Last Updated: December 17, 2009.

In patients with low back pain, a successful outcome may be defined as at least a 50 percent improvement on the Modified Oswestry disability index, according to a study in the Dec. 1 issue of Spine.

THURSDAY, Dec. 17 (HealthDay News) -- In patients with low back pain, a successful outcome may be defined as at least a 50 percent improvement on the Modified Oswestry disability index, according to a study in the Dec. 1 issue of Spine.

Julie M. Fritz, Ph.D., of the University of Utah in Salt Lake City, and colleagues studied 243 subjects (mean age, 37.2 years) who underwent four weeks of physical therapy and completed a 15-point global rating of change.

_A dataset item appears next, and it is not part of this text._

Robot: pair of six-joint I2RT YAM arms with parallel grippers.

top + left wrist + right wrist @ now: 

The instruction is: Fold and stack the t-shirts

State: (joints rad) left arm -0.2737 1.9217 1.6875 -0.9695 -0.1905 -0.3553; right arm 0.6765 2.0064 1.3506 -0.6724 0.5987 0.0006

The researchers found that the mean Modified Oswestry disability index change was 43.1 percent, and that 109 subjects (44.9 percent) achieved an improvement of at least 50 percent. When compared with success based on the global rating of change, they also found that the 50 percent Modified Oswestry disability index improvement threshold had high sensitivity and specificity (0.84 and 0.89, respectively) and that no other thresholds had greater accuracy.

"Reporting the percentages of subjects achieving a threshold level of improvement can improve the interpretability of clinical research," the authors conclude. "Depending on the context of specific studies, a threshold of 50 percent improvement on the Modified Oswestry disability index may be a valid measure of determining how many patients achieved 'success' with a particular treatment."